Output, exactly as written, the lines below starting at the line containing "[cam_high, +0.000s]" and ending at the line containing "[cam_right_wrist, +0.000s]". Drop the pictures and keep both end lines.

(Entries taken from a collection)
▼
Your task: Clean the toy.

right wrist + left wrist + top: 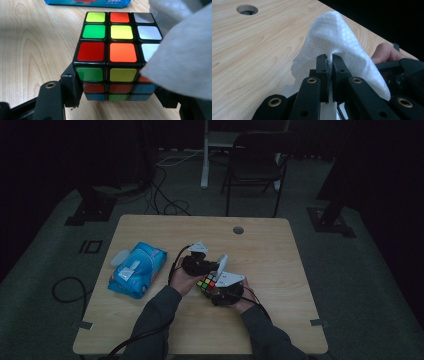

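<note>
Your right hand-held gripper [117, 100] stays out of it, clamped on the rigid, slick-faced cube [115, 53] near the bench [280, 250] middle by its opposite sides; your left hand-held gripper [329, 67], pinched shut on the limp, light wipe [337, 37], drapes it over the cube's right edge.

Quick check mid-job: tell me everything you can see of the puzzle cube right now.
The puzzle cube is a three-by-three with a black plastic body and scrambled stickers: yellow, orange, white, green and red on top, green, yellow, red and blue on the near side. It sits upright, just above or on the wooden table, clamped at its sides by the right tongs. A white wipe, held in the left tongs, drapes over its right corner.
</note>
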Demonstrator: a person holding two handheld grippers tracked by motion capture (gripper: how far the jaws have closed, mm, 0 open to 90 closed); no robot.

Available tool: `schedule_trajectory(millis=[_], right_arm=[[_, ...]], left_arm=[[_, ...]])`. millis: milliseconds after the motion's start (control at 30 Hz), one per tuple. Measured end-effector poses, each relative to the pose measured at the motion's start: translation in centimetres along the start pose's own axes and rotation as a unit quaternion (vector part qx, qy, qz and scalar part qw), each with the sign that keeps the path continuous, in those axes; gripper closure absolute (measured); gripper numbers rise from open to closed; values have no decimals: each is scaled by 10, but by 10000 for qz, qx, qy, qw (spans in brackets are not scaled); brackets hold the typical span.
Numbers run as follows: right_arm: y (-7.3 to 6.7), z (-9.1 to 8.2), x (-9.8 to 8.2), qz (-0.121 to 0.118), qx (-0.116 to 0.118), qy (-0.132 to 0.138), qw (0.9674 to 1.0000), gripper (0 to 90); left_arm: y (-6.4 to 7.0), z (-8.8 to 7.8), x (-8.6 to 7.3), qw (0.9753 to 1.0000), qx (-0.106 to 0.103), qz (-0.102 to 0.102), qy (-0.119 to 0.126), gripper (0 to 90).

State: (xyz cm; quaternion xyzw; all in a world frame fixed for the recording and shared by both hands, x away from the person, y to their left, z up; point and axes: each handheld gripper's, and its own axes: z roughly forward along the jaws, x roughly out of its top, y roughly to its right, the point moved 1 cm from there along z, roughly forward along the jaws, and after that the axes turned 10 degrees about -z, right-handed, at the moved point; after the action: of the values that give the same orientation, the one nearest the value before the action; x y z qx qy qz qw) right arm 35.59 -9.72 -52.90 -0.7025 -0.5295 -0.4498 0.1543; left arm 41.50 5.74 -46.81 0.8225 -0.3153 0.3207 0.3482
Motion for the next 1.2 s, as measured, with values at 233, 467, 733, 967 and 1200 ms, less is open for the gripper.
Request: schedule_trajectory(millis=[233, 467, 733, 967, 1200], right_arm=[[4, -3, -1, 24, -58, 5, 10000, 341], [6, -3, -3, 40, -70, -29, 10000, 341], [7, -2, -4, 37, -85, -60, 9999, 341], [7, -3, -4, 49, -102, -49, 9999, 341], [5, -1, -2, 22, -102, -37, 9999, 341]], left_arm=[[-7, 0, -3, 9998, 139, -71, -93, 868], [-14, -7, -5, 9996, 259, -116, -94, 868], [-18, -12, -5, 9994, 291, -179, -72, 868], [-17, -8, -4, 9996, 180, -186, -72, 868], [-11, -2, -3, 9998, 72, -151, -137, 870]])
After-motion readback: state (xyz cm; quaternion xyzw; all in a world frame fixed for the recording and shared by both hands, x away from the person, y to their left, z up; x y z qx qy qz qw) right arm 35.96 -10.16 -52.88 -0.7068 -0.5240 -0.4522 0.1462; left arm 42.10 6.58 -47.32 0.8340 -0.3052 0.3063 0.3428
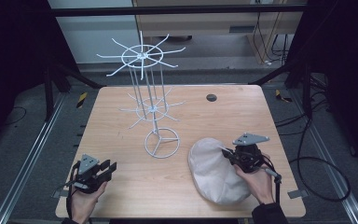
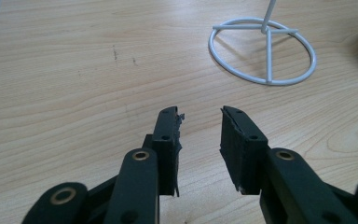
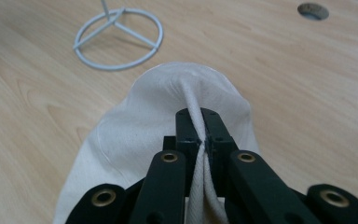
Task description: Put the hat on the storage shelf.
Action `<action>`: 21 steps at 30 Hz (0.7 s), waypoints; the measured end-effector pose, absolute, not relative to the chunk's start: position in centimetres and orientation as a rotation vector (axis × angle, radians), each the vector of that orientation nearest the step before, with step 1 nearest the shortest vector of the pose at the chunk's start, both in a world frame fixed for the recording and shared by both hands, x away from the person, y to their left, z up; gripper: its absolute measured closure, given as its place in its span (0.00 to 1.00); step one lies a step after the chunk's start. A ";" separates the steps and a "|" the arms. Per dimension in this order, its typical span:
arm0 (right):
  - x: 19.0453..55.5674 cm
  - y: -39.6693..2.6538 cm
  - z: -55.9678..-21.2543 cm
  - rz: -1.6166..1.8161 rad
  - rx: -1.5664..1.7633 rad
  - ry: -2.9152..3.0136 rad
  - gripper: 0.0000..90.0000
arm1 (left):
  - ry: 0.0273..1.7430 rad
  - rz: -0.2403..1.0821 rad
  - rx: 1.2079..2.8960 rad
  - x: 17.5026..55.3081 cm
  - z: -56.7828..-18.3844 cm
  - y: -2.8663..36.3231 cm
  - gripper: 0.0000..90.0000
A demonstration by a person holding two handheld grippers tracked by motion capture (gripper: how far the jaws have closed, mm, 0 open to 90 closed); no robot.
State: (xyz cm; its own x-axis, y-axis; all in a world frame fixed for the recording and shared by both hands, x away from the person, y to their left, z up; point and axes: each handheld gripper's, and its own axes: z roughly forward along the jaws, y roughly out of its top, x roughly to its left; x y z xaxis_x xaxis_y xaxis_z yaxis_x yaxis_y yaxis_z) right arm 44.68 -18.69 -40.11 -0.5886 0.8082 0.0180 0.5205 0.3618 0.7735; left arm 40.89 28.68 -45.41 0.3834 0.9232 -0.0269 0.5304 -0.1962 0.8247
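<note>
A cream cloth cap [image 1: 212,172] lies on the wooden table [image 1: 135,186] at the front right. My right gripper [image 1: 227,153] is shut on a pinched fold of its fabric; in the right gripper view the fold [image 3: 196,100] runs up between the closed jaws [image 3: 200,116]. At the front left my left gripper [image 1: 108,169] hovers low over bare wood, open, with nothing between its fingers [image 2: 199,116]. A white wire display rack [image 1: 153,109] with two tiers of radiating hooks stands mid-table on a ring base [image 1: 161,142].
The rack's ring base [image 2: 262,51] lies ahead and to the right of the left jaws, and beyond the cap in the right gripper view [image 3: 119,39]. A round cable hole [image 1: 211,97] sits toward the table's far edge. Cables trail on the floor at the right.
</note>
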 end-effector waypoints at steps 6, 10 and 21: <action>46.7 -18.2 -40.5 1.074 1.167 2.244 0.97 | 1.256 0.630 1.858 40.9 -45.4 28.6 0.75; 47.7 -17.9 -41.1 1.043 1.169 2.263 0.97 | 1.255 0.628 1.860 40.8 -45.4 28.6 0.76; 46.5 -18.7 -40.2 1.143 1.157 2.160 0.67 | 1.218 0.588 1.863 40.4 -45.0 27.8 0.79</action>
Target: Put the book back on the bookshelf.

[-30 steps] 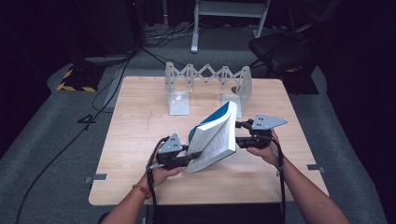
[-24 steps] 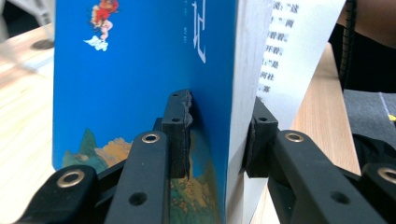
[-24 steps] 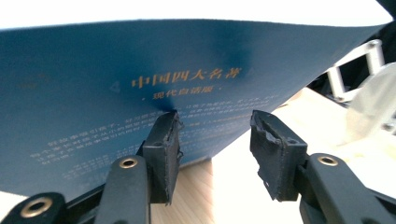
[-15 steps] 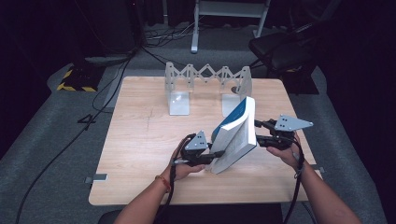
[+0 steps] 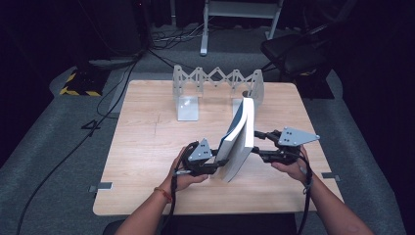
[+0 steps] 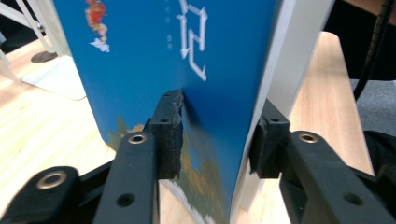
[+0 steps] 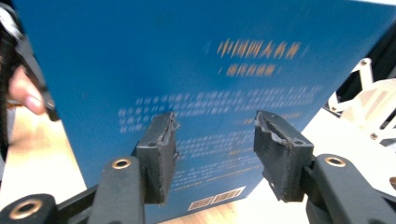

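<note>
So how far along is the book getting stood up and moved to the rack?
Done: the thick blue-covered book stands upright on the wooden table. In hand: left claw clamps its spine edge; right claw is open against the back cover. Left: reaching the white expanding rack.

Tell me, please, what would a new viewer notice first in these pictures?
First, the blue book, standing nearly upright on its edge near the middle of the wooden table. The left gripper clamps its lower edge, one of its fingers on the cover and the other on the pages. The right gripper meets it from the other side with fingers apart, and a white folding rack stands behind.
</note>
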Demonstrator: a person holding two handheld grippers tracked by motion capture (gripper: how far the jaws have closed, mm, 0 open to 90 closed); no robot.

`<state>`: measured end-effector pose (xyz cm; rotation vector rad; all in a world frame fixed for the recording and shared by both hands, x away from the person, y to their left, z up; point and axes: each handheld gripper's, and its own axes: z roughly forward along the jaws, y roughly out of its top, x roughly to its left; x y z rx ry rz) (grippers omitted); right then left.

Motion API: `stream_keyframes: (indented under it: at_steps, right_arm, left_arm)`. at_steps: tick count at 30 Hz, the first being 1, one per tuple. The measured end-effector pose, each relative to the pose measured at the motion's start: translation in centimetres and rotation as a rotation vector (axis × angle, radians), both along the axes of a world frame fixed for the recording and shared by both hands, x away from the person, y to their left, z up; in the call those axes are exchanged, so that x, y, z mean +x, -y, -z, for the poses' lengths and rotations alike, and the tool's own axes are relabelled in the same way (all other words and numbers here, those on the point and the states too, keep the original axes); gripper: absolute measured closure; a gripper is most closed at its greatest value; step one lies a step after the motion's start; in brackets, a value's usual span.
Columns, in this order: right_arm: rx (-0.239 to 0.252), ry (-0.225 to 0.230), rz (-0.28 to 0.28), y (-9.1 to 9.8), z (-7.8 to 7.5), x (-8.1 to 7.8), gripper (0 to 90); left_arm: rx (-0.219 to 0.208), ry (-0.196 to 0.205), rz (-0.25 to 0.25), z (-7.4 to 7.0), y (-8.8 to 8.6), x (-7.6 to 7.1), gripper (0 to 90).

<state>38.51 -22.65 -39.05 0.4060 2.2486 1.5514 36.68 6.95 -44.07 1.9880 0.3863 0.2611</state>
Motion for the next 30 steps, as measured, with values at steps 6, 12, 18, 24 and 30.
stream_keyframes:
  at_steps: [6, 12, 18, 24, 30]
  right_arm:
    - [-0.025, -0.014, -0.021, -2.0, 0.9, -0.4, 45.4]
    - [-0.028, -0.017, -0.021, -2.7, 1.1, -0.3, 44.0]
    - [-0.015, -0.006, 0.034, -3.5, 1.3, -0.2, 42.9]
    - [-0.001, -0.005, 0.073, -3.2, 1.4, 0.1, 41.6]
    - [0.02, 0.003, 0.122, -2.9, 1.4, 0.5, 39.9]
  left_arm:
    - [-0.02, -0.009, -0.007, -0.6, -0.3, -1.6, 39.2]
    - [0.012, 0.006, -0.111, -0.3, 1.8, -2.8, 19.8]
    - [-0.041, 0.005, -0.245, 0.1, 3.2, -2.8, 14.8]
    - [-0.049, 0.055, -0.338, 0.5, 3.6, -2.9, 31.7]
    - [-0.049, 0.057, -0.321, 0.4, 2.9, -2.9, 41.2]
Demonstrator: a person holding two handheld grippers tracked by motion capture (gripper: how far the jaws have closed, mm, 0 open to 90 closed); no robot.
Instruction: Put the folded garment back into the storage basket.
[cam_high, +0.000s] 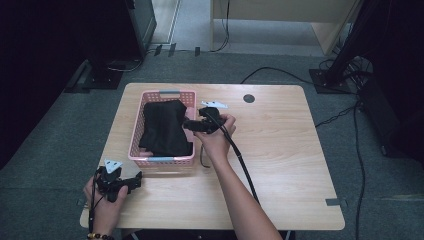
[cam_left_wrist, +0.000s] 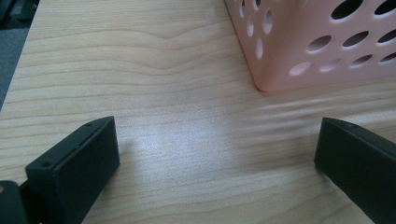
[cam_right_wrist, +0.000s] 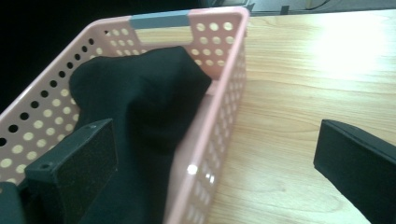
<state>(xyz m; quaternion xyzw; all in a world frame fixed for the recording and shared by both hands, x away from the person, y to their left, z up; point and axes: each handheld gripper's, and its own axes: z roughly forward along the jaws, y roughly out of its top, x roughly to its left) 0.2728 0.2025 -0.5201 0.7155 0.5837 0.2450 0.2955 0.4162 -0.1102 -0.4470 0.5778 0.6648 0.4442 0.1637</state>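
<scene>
A pink perforated basket (cam_high: 135, 131) stands on the left half of the wooden table (cam_high: 280, 150), with a crumpled black cloth (cam_high: 165, 127) lying inside it. My right gripper (cam_high: 188, 124) hovers at the basket's right wall, open. In the right gripper view its jaws straddle that wall (cam_right_wrist: 219, 112): one over the black cloth (cam_right_wrist: 140, 98), the other over bare table. My left gripper (cam_high: 136, 180) rests low near the table's front left, open with nothing in it. In the left gripper view the basket's near corner (cam_left_wrist: 280, 51) is just ahead.
A grey handle strip (cam_right_wrist: 159, 21) marks the basket's far rim. A dark round grommet (cam_high: 249, 98) sits at the table's back edge. Cables (cam_high: 280, 72) and black stands (cam_high: 330, 75) lie on the grey floor behind; a pale desk (cam_high: 280, 20) stands farther back.
</scene>
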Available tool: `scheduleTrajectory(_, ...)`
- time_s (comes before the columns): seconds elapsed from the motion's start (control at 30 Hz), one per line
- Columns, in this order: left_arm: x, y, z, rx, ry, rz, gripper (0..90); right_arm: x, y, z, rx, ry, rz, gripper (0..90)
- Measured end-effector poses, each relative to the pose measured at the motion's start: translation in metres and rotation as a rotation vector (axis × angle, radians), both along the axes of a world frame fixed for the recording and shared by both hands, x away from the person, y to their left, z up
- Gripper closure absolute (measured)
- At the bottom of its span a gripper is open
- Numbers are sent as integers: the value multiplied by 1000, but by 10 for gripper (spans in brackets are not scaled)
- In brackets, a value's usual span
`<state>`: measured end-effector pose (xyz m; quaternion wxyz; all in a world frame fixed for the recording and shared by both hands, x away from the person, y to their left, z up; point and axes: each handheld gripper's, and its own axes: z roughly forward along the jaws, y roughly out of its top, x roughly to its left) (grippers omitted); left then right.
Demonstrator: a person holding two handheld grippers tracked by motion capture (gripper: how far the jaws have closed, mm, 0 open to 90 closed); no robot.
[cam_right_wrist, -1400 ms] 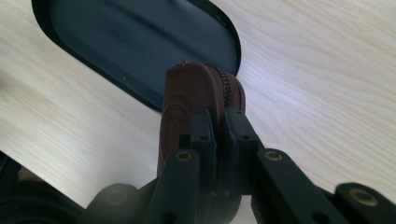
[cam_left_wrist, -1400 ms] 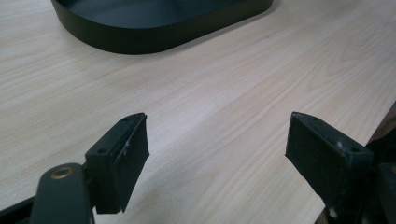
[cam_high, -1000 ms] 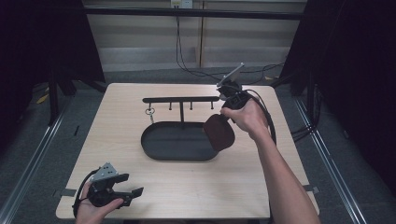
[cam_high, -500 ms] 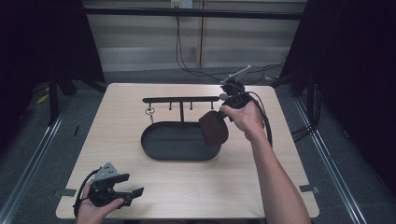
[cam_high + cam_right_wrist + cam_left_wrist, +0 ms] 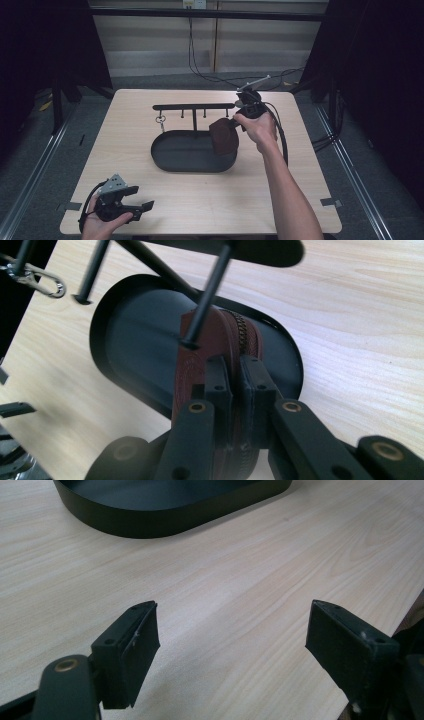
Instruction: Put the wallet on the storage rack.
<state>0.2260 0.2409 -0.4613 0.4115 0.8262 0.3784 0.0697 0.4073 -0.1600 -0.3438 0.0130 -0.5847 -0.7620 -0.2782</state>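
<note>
Over black tray [image 5: 185,157], right claw [image 5: 235,375] pinching zippered pouch [image 5: 220,335]

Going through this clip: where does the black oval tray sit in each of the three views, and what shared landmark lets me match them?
High view: the black oval tray sits mid-table, below the hook rack.
Left gripper view: its front wall runs along the top edge, beyond the open jaws.
Right gripper view: the tray lies behind the brown zip pouch clamped in the jaws.
Shared landmark: the light wood table.
</note>
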Motion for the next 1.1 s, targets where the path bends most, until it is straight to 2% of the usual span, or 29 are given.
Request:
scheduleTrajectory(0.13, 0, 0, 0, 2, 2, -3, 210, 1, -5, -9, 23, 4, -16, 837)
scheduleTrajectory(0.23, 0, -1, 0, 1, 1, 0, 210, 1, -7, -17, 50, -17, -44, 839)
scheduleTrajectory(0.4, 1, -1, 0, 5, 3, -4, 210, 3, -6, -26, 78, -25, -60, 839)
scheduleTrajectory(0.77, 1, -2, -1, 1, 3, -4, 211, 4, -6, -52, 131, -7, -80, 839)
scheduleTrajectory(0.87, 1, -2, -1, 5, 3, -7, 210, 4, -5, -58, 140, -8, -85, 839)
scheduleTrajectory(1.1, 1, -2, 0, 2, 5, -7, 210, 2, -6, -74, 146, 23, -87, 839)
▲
> [Reply to the exercise]:
[cam_high, +0.000s] 
[cam_left_wrist, +0.000s] 
[cam_right_wrist, +0.000s] 

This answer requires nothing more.